Sep 21, 2023; St. Louis, Missouri, USA;  Milwaukee Brewers starting pitcher Wade Miley (20) pitches against the St. Louis Cardinals during the fourth inning at Busch Stadium. Mandatory Credit: Jeff Curry-USA TODAY Sports
Sep 21, 2023; St. Louis, Missouri, USA; Milwaukee Brewers starting pitcher Wade Miley (20) pitches against the St. Louis Cardinals during the fourth inning at Busch Stadium. Mandatory Credit: Jeff Curry-USA TODAY Sports

Miley, the longest-tenured veteran on the team in terms of MLB experience, recalls a similar situation facing the Brewers before the 2018 season, though. Who would step up from the starting staff was a significant question that year. It turned out that Miley and Jhoulys Chacín did, and Milwaukee won 96 games and reached the National League Championship Series.

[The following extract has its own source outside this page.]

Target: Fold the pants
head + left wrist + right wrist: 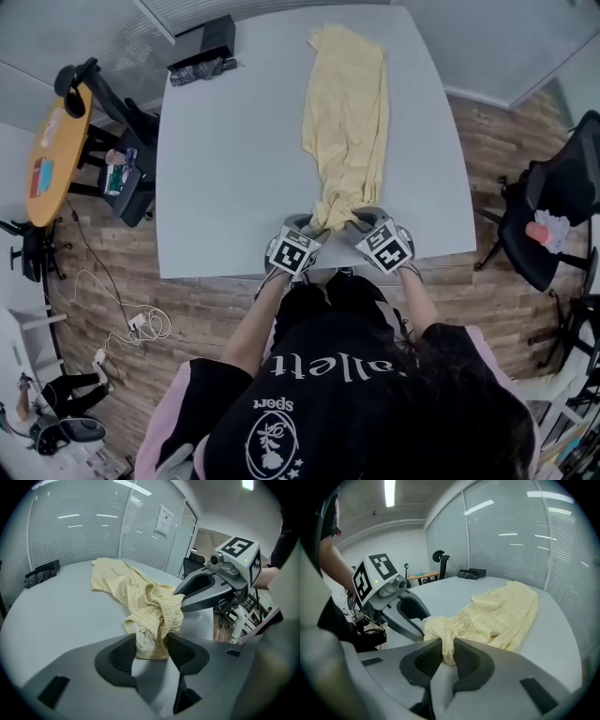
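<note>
Pale yellow pants (347, 122) lie lengthwise on the grey table (225, 169), legs stretching to the far edge. Their near end is bunched at the table's front edge. My left gripper (314, 228) holds that bunched end from the left, and in the left gripper view the thick fold of cloth (150, 620) fills the gap between the pads of the left gripper (151, 651). My right gripper (354, 225) sits close beside it. In the right gripper view, the right gripper (447, 656) pinches a thin fold of the pants (497, 616).
A black box (202, 49) sits at the table's far left corner. A black chair (127, 159) and an orange round table (52, 155) stand to the left. Another chair (553, 225) is on the right, and a cable (141, 323) lies on the wooden floor.
</note>
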Available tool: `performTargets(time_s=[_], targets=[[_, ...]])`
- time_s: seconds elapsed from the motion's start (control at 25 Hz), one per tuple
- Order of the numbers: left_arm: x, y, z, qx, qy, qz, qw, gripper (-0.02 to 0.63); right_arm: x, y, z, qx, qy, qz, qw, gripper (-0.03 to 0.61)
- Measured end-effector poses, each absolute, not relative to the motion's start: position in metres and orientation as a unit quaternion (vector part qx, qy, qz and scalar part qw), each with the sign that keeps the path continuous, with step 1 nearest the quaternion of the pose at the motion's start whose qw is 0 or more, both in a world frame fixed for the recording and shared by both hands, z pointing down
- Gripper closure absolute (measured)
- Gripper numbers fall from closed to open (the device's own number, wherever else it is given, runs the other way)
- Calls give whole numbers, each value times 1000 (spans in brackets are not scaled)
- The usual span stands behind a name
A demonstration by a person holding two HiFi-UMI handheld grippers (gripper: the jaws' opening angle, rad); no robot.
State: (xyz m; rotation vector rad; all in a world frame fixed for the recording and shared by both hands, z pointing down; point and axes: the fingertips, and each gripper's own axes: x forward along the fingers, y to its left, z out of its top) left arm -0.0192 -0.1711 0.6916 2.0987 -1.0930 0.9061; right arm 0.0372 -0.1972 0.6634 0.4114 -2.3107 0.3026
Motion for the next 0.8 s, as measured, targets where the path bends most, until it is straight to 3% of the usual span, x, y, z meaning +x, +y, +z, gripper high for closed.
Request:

“In 2018, we were only supposed to win 78 games,” Miley said. “What did we win, 90 something? One game from the World Series. I kind of like that. I kind of like the position we’re in. The last couple of years, it’s been more favorable with the arms we had and the teams we had put together. But then we lose a couple of guys and it’s like, ‘Back to the cellar they go.’ Like, no. It doesn’t have to be that way.”

Starting Thursday in New York, the Brewers can put pen to paper – or, rather, ball to bat – and prove that, like Miley said, it doesn’t have to be that way.

"We're going to play hard and compete," Murphy said. "Be careful. Because they might just believe themselves into contention."